There’s the catastrophe called ObamaCare which reflects poorly, as Lew Rockwell noted, on the Obama “regime, which hates nothing more than looking ridiculous and incompetent, and being the butt of the people’s jokes.”

There’s the continuing rollout of secrets from Edward Snowden which not only keeps the surveillance state on the defensive but has exposed it as untruthful and sinister.

There’s the fact that the Benghazi attack simply will not go away, as evidenced by the loud condemnation of a New York Times report that tried to deflect responsibility away from the Obama administration by repeating provable lies.

While each of these can be looked at as advances in the cause of freedom, a look ahead provides great encouragement as well. The home-schooling movement continues to thrive and has been enhanced by the employment of the new technology, which makes resources easily accessible and can bring the classroom into the home. Consider, for example, the online school Freedom Project Education (FPE), which offers “a classical education for students ... rooted firmly in Judeo-Christian values ... similar to that received by America’s Founding Fathers, promoting liberty, citizenship, and independent thinking.”

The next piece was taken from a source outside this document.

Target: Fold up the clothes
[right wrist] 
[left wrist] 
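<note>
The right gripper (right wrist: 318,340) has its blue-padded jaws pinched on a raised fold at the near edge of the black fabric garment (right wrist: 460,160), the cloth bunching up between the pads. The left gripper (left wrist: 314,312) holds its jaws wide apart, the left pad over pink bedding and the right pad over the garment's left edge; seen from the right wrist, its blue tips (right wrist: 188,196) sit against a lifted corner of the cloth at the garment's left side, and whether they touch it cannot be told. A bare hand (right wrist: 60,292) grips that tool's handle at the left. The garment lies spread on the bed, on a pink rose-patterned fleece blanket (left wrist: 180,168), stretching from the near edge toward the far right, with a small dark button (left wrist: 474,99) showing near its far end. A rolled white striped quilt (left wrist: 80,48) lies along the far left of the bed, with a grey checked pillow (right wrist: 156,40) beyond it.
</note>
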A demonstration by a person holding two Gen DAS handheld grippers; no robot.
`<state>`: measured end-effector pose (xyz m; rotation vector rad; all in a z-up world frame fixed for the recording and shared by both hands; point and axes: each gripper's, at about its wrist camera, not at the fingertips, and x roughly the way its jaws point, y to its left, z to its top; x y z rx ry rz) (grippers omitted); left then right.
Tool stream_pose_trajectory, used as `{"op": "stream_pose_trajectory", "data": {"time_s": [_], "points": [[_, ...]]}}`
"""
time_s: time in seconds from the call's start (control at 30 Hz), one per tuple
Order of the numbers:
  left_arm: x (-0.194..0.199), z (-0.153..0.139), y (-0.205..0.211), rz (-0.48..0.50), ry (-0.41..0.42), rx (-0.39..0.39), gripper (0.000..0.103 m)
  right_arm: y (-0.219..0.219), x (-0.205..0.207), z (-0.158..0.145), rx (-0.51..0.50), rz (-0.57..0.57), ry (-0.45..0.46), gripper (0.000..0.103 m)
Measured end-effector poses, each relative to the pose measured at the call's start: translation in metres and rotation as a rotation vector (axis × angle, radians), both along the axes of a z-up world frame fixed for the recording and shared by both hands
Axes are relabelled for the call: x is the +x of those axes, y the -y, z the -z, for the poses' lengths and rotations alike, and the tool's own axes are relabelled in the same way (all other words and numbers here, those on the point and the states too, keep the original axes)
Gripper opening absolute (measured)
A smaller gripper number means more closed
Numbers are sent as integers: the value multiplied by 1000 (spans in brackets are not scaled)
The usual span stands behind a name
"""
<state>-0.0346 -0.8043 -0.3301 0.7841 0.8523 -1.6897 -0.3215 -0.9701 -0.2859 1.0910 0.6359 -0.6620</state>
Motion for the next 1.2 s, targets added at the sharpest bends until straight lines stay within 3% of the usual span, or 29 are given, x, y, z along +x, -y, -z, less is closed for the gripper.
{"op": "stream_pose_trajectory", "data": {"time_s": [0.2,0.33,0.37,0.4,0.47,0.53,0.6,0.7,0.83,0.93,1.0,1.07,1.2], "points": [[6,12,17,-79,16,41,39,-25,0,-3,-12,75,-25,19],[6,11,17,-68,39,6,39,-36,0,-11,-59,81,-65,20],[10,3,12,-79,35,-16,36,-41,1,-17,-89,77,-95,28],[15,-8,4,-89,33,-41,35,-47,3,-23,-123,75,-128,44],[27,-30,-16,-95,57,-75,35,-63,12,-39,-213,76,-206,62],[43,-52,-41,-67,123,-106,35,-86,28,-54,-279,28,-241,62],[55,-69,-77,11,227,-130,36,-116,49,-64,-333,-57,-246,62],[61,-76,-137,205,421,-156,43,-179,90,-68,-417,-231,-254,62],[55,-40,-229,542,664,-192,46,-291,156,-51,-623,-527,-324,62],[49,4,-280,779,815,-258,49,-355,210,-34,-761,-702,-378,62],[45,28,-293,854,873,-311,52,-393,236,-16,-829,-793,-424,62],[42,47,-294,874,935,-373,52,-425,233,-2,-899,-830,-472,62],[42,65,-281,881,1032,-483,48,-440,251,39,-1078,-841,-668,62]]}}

The fracking revolution, resulting in what economist Mark Perry calls the “Great American Energy Boom,” has the increasingly likely potential to wean the United States off most if not all foreign suppliers of energy, perhaps as soon as 2030. The impact of such an event can scarcely be guessed, ranging all the way from removing a primary excuse for continuing foreign military entanglements to a vastly more robust economy. At present Midland, Texas, has the third-highest per capita income of any city in the country, while the unemployment rate in North Dakota is the lowest of any state.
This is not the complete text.